I just read a piece by Sherman Alexie giving his reason for halting a book tour for a memoir about his mother. She has been haunting him in his hotel rooms. In the piece, he says: “I don’t believe in ghosts, but I see them all the time.”
I feel the same way about miracles. We all like to see parallels between nature and our life. In gardens there are good years and bad years for everyone. Yet it is inexplicable to me why my garden, along with my body, was so sick last year and is bursting with life this year.
Oh sure, last year I didn’t tend to my garden the way I usually do. The beds were not as well prepared– no addition of bone meal and blood meal when I turned it over. I didn’t weed as much as I would have liked, but I had friends who helped with the weeding, and that can’t explain everything.
I don’t know why I only got three passable winter squash despite many plants in nourishing raised beds and room to roam. My friend Kate, a professional CSA gardener, said she’d never seen pepper plants have the problem mine did– what could only be called “failure to thrive.” No peppers.
And yes, Steve made really important investments in garden infrastructure this year– a fence that keeps the rabbits from the celery and the carrots (last year no carrots at all!) Last year the rabbits even ate the green beans faster than I could pick them. Landscape fabric along with a good dumping of compost in a large bed for the winter squash.
But I’ve been so enamored by the greenhouse this summer I’ve treated the outdoor garden with some benign neglect. I put out seven tomato seedlings that seemed burned up by the greenhouse heat and told them “good luck.” And they have thrived and are covered with baby tomatoes. They are tipping their little cages and I’m just now doing some pruning and staking.

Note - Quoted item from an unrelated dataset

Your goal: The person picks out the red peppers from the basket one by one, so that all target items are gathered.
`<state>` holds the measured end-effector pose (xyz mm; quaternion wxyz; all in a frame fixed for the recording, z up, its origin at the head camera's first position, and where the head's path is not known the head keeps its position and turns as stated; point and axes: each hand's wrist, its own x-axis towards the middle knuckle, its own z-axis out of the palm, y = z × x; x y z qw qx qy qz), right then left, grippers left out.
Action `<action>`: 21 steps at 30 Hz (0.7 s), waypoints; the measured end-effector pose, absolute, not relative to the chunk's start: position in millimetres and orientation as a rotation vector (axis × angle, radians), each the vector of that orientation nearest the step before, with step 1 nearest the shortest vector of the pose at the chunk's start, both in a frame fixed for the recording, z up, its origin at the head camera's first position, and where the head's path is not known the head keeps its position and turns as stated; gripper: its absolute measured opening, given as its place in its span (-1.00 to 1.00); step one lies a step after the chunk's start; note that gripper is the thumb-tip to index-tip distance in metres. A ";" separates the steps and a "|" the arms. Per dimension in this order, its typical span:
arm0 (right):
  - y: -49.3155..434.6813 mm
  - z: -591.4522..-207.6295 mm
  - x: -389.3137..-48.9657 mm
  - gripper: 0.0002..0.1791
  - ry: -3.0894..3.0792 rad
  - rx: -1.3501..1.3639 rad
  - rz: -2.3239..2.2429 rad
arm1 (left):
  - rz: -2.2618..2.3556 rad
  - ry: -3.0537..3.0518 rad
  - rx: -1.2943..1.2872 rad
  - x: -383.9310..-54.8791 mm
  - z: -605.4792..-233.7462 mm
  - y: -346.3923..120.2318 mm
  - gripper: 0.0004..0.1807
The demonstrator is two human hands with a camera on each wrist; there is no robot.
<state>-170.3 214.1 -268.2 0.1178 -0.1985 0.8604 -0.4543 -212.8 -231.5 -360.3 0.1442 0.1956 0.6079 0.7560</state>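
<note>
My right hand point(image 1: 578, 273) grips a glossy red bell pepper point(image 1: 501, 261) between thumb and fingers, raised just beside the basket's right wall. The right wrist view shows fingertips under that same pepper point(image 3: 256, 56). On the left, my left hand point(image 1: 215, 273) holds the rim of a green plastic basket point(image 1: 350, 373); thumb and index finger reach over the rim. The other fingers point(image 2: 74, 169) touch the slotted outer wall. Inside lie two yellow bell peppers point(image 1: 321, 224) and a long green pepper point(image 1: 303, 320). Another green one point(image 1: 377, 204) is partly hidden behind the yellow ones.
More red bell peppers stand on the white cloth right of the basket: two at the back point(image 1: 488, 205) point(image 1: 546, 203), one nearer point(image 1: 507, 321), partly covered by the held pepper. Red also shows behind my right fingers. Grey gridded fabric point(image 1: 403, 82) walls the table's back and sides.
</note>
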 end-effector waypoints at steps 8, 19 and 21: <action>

In my zeal with the propane flame weeder, I singed the last few potato plants in the row, and yet there are not even any potato bugs this year. That is an absolute first for me.
And just when I was feeling frustrated with the cucumber plants outside, which are kind of a mess and seem to only be producing pickling cucumbers, I found this lovely Longfellow and gasped. Yes, I’m back to gasping in the garden.

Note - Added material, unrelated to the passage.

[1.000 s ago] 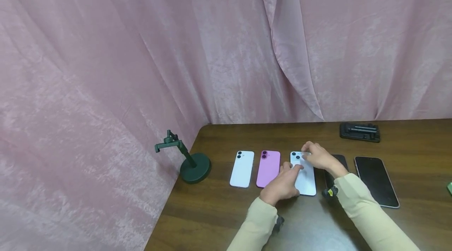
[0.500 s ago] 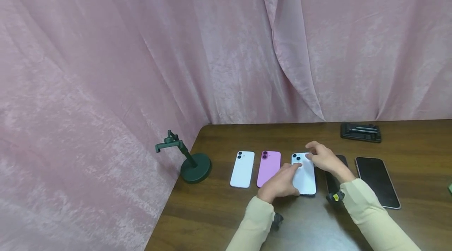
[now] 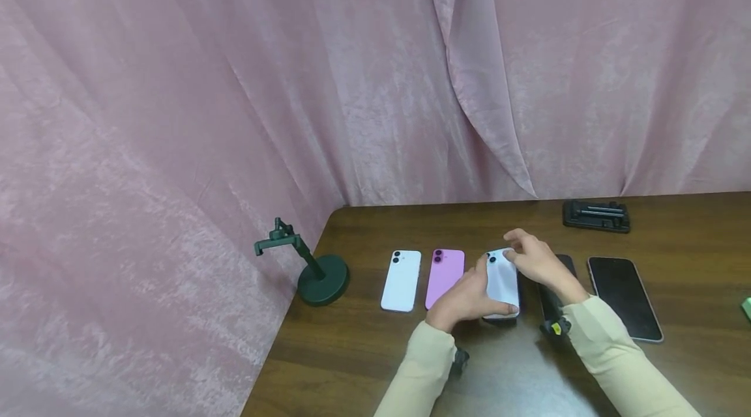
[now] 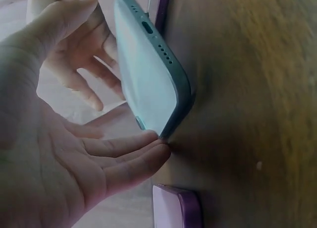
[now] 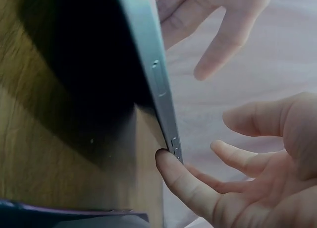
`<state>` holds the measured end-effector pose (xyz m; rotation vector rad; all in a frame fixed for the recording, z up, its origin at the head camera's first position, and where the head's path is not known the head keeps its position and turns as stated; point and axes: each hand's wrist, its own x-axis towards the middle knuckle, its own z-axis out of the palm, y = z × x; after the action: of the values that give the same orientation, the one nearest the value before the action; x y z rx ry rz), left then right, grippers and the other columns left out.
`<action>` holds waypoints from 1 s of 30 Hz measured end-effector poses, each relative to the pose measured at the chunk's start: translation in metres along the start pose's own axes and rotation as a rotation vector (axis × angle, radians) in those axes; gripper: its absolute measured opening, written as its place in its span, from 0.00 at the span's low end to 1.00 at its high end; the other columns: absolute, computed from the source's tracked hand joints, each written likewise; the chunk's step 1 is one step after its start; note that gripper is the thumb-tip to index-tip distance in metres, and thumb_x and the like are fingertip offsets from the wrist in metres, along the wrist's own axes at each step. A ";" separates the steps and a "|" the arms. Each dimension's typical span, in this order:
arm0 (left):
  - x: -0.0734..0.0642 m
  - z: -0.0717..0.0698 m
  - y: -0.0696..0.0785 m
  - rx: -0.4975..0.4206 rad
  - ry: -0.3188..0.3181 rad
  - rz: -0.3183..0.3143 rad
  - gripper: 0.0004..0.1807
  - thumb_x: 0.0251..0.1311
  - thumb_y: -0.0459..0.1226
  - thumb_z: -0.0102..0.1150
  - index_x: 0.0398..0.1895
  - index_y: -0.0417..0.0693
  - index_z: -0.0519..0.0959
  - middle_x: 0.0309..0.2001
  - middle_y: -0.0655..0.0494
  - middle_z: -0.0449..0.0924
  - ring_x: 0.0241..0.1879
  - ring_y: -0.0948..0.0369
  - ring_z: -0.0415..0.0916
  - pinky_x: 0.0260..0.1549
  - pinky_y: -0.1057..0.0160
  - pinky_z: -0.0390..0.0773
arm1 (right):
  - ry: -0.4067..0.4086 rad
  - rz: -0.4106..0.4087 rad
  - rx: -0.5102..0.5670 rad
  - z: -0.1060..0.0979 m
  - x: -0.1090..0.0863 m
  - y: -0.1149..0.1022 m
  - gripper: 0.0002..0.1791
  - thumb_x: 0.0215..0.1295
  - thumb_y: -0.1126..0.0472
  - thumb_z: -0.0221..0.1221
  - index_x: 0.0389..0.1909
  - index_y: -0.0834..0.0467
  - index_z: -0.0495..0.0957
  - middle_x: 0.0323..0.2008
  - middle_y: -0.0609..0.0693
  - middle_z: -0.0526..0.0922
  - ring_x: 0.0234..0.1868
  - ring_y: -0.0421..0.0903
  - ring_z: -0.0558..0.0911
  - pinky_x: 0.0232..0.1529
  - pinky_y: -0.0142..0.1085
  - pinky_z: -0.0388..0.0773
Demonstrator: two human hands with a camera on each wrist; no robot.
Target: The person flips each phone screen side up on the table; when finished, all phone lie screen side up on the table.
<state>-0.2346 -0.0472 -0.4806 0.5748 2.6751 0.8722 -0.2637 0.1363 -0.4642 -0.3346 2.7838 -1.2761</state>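
Note:
A light blue smartphone (image 3: 502,283) is tilted partly up off the brown table, its back with the camera lenses facing up. In the left wrist view its port end faces the camera. My left hand (image 3: 465,303) touches the phone's edge with nearly straight fingertips (image 4: 157,147); its thumb spreads above the back, apart from it. My right hand (image 3: 536,264) is at the far end of the phone. One fingertip (image 5: 168,161) of it touches the side edge near the buttons, while the thumb and other fingers stand off, relaxed.
Left of the hands lie a white phone (image 3: 401,281) and a purple phone (image 3: 444,277). A dark phone (image 3: 548,303) under the right wrist and a larger black-screened phone (image 3: 626,300) lie right. A green stand (image 3: 324,280) and a black folded object (image 3: 596,215) stand farther out.
The light blue phone, earlier flat on the table, is now tilted up. My left thumb has moved from its upper back toward the near end. The right hand stays near the far end.

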 end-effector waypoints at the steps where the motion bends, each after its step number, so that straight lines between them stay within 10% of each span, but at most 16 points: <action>1: 0.000 0.000 0.000 -0.013 0.006 -0.004 0.63 0.49 0.54 0.78 0.79 0.41 0.48 0.46 0.56 0.74 0.39 0.67 0.71 0.38 0.67 0.77 | 0.005 -0.007 -0.004 0.000 0.000 -0.002 0.23 0.71 0.65 0.54 0.61 0.75 0.67 0.55 0.77 0.74 0.57 0.73 0.74 0.50 0.63 0.74; 11: 0.002 -0.004 -0.003 -0.068 0.007 -0.038 0.63 0.50 0.56 0.76 0.80 0.42 0.47 0.51 0.53 0.79 0.43 0.65 0.76 0.44 0.63 0.78 | 0.027 -0.057 0.021 -0.002 -0.005 -0.017 0.22 0.70 0.68 0.56 0.61 0.74 0.68 0.54 0.78 0.74 0.51 0.70 0.78 0.43 0.58 0.79; 30: 0.001 -0.016 -0.024 -0.641 -0.081 0.006 0.38 0.56 0.29 0.71 0.71 0.43 0.66 0.56 0.46 0.79 0.41 0.63 0.82 0.34 0.61 0.84 | 0.000 -0.116 0.170 0.016 -0.005 -0.011 0.27 0.67 0.74 0.55 0.64 0.79 0.62 0.57 0.77 0.73 0.55 0.71 0.79 0.51 0.58 0.78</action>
<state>-0.2480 -0.0724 -0.4831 0.4417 2.1355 1.5677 -0.2545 0.1185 -0.4660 -0.4901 2.6666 -1.5246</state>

Steve, who turned 60 last week, was listing out a few “aging” ailments that are interfering with his sleep. Nothing too serious, but nevertheless, I determined not to mention my neuropathy anymore. It’s just a little numbness and doesn’t keep me from anything I want to do. I even went swimming this week to test my feet on hot sand and cold water. It was fine.
I am fine.
And the hard part of gardening is mostly done. The heat of July slows the weeds, and many of the plants produce their own weed protection– like the crazy zucchini that also barely produced last year and need to be harvested every day now. The flame thrower did its job and now I just pick up the hula hoe and get the small stuff.
Even the sweet dumpling squash, which are so picky, and which I planted next to the zucchini and watered well but still were anemic and wilty, have suddenly shot up strong leaves and vine and flowers.
There’s a giant Cinderella pumpkin in the squash patch, more than one. And truly, it feels like a fairy tale. Not that I believe in that stuff.
It’s hard to tell the Lakota from the Red Kuri (Hokkaido) squash– I planted the latter just because Steve spent a year after college in Hokkaido. The cinderella pumpkin is supposed to be a good variety for cooking.
What a delightful read! I read it twice ! ! !
Lovely piece. Thank you. Last year, not the greatest but this year is different I am grateful. So glad you are better, too. God Bless You.
Thanks, Harriett. Glad to know you’re still out there in DC!